Illustration: Jon Krause

S0…what’s the point of those higher ed rankings, anyway?  

Does ranking high in the annual “best colleges and universities” listings really reflect the quality of teaching and learning in a school?

In a word, no, says TC’s Corbin Campbell, Assistant Professor of Higher Education. “It might signal to employers that students are smart coming in, but it has little to do with what’s actually happening inside that university.”

Campbell spearheads a unique research program that quantifies post-secondary educational quality down to the classroom level and compares it within and across institutions.

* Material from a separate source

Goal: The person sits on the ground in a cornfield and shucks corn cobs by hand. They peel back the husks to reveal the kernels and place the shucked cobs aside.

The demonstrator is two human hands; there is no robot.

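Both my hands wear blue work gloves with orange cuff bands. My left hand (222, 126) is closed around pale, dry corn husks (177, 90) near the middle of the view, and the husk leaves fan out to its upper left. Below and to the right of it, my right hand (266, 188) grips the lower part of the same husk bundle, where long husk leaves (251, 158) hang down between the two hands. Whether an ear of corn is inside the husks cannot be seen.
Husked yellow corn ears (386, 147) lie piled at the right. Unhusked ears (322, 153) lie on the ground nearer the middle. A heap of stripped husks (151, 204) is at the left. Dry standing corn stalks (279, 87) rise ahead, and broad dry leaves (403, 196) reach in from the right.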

In a multi-institutional study in 2013 and 2014, she, her TC students and others watched hundreds of class sessions and analyzed syllabi at nine diverse institutions, including public and private, more and less selective, and research-based and liberal arts.

I’m interested in starting a conversation with the broader public about what’s important in a college education.  What environments foster good teaching and learning?” 

— Corbin Campbell, Assistant Professor of Higher Education

One preliminary finding, albeit from a small sample size: classes taught in so-called “broad access” institutions scored higher than those in more selective, prestigious schools on teaching quality indicators such as leveraging students’ prior knowledge and connecting it to a course’s core ideas. 

There’s precedent for Campbell’s detailed observations inside schools.

“In K-12 education research, we have tens of thousands of videotaped observations, used in countless studies,” she says. “But in higher education, there has been little quantitative observational research.” Ethnographies exist, she says, but do not lend themselves to structured comparison.

Campbell, an Academic Fellow for the Institute for Higher Education Policy and Lumina Foundation’s Policy Direct program, reports strong interest in her project — including from faculty her team has observed. “I think they feel they put a lot of effort into teaching practice that sometimes gets ignored.” Ultimately, though, she’s targeting a larger audience.

“I’m interested in starting a conversation with the broader public about what’s important in a college education. What environments foster good teaching and learning? How much do you know about that broad-access institution next door that — guess what — has great teaching and learning practices? Don’t discount that graduate from there!”